Diyanet İşleri Başkanlığı Din İşleri Yüksek Kurulu Üyesi Prof. Dr. Ahmet Yaman, Ramazan ayında televizyon kanallarında yayınlanan iftar ve sahur programlarına ilişkin, "Din konusu basitçe işlenecek ve magazin boyutunda öylesine ele alınacak bir konu değildir. Faydalı programlar da var ama bazı programlarda sunucuların dini altyapıya sahip olmadığı, konu seçiminin ihtiyaç temelli olmadığı, verilen dini bilginin sağlıklı olmadığı, ayetlerin doğru anlamlandırılmadığı, uydurma hadislerin bolca kullanıldığı, Batıni aşırı yorumlara gidildiği, dini terimlerin doğru kullanılmadığı, halkımızın yüzyıllardır benimseyegeldiği İslam inanç ilkelerine uymayan sözlerin sarf edildiği, yani itikadi sapmaların olduğu ve yine yerleşik fıkıh yani dini yaşayış kültürümüze aykırı nevzuhur yaklaşımların sergilendiği de görülmektedir. Dinin kendisini ve hükümlerini ciddiyetle ve gerçekten ehliyetli kimselerle müzakere etme hepimizin görevidir." dedi.

***

Sorun sadece televizyon programları mı? Bu ülkenin camilerinde Cuma hutbeleri hükümetin siyasi tercihlerine göre değişmiyor mu? Açılım süreci boyunca, hutbelerde millî kimliği yıpratacak konuşmalar yapılmadı mı?

Ramazan'dayız. Neden zekât üzerinde yeteri kadar durulmuyor? Bakanlar, fakir evlerini ziyaret etmekle övünüyor. Oysa bu ülkenin zenginleri zekât vermiş olsalardı, ülkede tek bir fakir kalmazdı!

Hutbelerde devleti ve milleti soyanlar üzerinde niçin durulamıyor? "Yolsuzluk hırsızlık değildir" içtihadından sonra, yolsuzluktan bahseden bir vaiz duydunuz mu? Bu, Allah'tan korkmuyorlar ama iktidarın hışmından korkuyorlar demektir!

***

CHP'nin seçim bildirgesi de Cumhurbaşkanı adayı Muharrem İnce'nin oylarını azaltmak için hazırlanmış gibi! AKP 7 Haziran seçimlerinde iktidarı niçin kaybetmişti? Açılım politikaları yüzünden değil mi? Sonra durumu gördüler ve terörle mücadele başlattılar. Bahçeli'nin erken seçim ısrarı sayesinde de 1 Kasım seçimlerini aldılar.
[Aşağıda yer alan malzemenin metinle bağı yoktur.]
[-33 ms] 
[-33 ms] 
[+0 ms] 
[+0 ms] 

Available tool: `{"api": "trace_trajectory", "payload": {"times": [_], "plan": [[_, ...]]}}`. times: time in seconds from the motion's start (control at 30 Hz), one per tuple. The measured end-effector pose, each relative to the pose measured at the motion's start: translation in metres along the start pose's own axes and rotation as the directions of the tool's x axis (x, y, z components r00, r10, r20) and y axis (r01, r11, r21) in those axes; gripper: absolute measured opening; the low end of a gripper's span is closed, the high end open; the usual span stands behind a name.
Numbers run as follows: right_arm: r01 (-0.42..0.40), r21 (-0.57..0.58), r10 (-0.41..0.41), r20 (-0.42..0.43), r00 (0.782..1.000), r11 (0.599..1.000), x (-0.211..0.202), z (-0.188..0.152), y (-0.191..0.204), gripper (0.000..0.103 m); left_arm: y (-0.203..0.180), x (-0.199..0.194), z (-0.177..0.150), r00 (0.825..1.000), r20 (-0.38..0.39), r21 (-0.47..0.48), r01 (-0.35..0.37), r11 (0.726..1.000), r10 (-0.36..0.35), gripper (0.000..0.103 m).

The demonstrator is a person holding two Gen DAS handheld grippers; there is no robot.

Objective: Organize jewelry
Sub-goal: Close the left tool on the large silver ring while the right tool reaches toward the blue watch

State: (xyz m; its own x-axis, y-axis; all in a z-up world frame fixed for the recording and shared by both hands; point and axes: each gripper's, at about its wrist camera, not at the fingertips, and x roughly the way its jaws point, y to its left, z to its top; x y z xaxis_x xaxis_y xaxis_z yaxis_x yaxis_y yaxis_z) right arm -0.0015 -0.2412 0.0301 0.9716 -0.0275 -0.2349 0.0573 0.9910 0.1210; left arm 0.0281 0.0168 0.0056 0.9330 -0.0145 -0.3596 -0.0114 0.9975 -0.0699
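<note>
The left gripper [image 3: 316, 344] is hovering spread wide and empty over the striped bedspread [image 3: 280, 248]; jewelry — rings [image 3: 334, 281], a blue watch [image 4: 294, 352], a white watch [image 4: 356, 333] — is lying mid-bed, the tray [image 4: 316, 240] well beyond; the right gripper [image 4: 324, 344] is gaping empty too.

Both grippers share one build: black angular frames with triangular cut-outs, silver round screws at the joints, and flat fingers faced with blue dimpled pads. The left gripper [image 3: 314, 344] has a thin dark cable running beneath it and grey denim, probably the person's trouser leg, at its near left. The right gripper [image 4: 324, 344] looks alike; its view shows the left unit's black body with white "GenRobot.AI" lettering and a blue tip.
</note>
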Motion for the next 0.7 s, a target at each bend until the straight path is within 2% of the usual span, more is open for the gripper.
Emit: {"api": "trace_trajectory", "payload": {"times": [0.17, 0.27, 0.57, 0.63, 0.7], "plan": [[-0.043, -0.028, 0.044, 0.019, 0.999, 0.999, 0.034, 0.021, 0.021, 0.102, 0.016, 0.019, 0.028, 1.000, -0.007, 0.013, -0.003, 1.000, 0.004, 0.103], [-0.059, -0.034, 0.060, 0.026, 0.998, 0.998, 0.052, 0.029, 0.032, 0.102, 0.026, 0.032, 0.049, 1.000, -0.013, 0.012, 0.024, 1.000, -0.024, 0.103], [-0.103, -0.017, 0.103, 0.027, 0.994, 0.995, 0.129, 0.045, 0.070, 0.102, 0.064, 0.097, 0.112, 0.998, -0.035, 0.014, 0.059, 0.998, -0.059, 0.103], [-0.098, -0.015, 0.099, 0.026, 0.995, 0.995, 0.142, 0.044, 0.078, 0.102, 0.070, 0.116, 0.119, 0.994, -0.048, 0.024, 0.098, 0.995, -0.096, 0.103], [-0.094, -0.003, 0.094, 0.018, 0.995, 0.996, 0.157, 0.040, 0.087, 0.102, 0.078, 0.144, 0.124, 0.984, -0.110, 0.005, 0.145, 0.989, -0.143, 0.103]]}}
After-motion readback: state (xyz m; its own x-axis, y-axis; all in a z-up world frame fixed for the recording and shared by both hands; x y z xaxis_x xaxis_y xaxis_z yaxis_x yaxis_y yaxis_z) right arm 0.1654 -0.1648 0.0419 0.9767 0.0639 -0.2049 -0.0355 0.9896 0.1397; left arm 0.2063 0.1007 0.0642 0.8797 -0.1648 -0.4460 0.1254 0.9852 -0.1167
Şimdi CHP, açılım sürecindeki kaybetmiş AKP'nin söylemlerini kullanıyor... Dersim harekâtı için komisyon kuracaklarmış, koruculuğu kaldıracaklarmış, eşit vatandaşlık getireceklermiş!

Bu şekilde HDP'lilerden oy alamazsınız ama millî sol oyları kaybedersiniz. Sonuçta Tayyip Erdoğan ve AKP iktidarının devamı için çalışmış olursunuz!

***

Tayyip Erdoğan ise "FETÖ ile mücadele ederken intikam duygusuyla değil, adaletin tecellisi için çaba gösterdik. Halen de bu şekilde hareket ediyoruz ama biz, tüm şehitlerimizin kanının yerde kalmaması için sonuna kadar bu mücadeleyi de dirayetle sürdüreceğiz." diyor.

Bu mücadelede adalet olması mümkün değildir. Çünkü 17-25 Aralık'a kadar AKP kadroları, sadece bireysel olarak değil kurumsal olarak da FETÖ ile birlikte çalışıyordu. Öyle ki Erdoğan, "Açık söylüyorum dünyada pek az ülke, devletin kılcal damarlarına kadar sızmış böyle melun bir yapıyla bizim kadar hakkaniyetli ve başarılı bir mücadele yürütebilir. Dünyada çok az toplum, böyle ağır bir travmanın üstesinden bizim milletimiz gibi dirayetle gelebilir." diyebiliyor.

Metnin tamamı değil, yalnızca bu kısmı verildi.